The paper associated to this framework is published in Journal of Power Sources and is publicly available at https://www.sciencedirect.com/science/article/pii/S2352152X22015493.

You can also find a Gradio demo of the model in https://huggingface.co/spaces/NahuelCosta/DTW-CNN

Colab

Files in this Repository

  • \models: folder containing the implementation of different diagnosis models.
  • \saved: folder containing the trained models.
  • \mat: folder containing the data for the test sets.
  • dtwRepresentation.ipynb: notebook containing the implementation of the DTW representation.
  • experimentalResults.ipynb: Jupyter notebook to reproduce the saved models results.
  • trainDTW.py: training script for the CNN with the DTW images.
  • train.py: script to train the rest of the models.
  • utils.py: some helper functions.
  • sweep.yaml: sweep configuration for wandb.
  • requirements.txt: requirements for the project.

The training data used in this study is available for download.

The testing data can be found in \mat folder.

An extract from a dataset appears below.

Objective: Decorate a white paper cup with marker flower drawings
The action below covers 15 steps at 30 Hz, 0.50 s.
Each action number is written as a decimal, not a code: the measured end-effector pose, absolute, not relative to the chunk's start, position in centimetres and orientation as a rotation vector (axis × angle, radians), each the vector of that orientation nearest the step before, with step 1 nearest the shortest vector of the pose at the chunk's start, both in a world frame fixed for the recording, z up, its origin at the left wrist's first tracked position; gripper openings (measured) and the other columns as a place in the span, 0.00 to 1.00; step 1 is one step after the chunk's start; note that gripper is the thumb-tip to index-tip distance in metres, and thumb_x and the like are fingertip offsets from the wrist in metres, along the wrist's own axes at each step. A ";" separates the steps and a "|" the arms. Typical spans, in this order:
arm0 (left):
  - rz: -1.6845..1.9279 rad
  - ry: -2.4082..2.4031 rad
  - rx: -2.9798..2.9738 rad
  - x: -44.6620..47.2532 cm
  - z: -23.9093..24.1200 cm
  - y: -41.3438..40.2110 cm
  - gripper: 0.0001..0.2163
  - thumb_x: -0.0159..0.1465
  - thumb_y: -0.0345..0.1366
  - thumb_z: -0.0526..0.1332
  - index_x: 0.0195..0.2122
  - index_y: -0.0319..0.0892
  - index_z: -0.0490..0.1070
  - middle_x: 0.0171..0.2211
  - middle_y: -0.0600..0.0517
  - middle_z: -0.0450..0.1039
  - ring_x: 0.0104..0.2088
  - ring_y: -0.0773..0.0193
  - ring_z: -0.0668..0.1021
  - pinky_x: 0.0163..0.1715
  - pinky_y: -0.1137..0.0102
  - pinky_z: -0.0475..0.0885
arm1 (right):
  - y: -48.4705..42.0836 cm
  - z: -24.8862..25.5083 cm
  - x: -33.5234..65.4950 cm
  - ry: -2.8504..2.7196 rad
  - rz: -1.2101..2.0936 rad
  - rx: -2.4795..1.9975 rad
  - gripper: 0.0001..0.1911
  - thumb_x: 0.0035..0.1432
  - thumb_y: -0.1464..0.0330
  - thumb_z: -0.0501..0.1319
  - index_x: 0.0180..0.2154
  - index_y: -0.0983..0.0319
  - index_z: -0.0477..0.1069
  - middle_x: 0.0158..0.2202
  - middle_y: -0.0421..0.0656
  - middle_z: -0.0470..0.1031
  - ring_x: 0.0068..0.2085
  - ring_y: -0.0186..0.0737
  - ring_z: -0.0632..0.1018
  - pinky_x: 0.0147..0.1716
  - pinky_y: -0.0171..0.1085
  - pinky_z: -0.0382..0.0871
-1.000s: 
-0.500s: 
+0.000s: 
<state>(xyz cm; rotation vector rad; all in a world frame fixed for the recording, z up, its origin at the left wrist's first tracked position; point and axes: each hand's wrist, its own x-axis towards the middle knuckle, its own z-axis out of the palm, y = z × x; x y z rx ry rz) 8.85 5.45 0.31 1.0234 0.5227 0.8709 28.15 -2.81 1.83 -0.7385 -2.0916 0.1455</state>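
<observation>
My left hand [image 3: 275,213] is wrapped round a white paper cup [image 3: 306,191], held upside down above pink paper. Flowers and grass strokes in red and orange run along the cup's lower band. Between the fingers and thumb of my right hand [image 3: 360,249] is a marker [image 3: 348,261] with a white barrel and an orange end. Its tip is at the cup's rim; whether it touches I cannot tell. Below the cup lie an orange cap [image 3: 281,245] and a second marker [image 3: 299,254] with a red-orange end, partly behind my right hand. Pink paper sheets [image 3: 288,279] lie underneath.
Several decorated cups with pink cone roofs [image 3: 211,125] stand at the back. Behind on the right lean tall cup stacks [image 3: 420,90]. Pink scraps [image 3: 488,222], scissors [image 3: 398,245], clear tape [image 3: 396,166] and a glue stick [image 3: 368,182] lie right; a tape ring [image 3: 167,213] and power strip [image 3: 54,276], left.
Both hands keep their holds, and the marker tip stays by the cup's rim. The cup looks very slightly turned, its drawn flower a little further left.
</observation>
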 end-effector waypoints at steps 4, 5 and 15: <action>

You can convert it to a python format with the save_data function in utils.py.

To execute the python code, it is recommended setting up a new python environment with packages matching the requirements.txt file. It can be easily done with anaconda: conda create --name --file requirements.txt. Another alternative is to run exactly the same environment under which this project was made. A Dockerfile is provided, which contains the set of instructions for creating a container with all the necessary packages and dependencies. The fastest way to set it up is to clone the reposity, open Visual Studio Code, and from the command palette select "Remote-containers: Open folder in Container".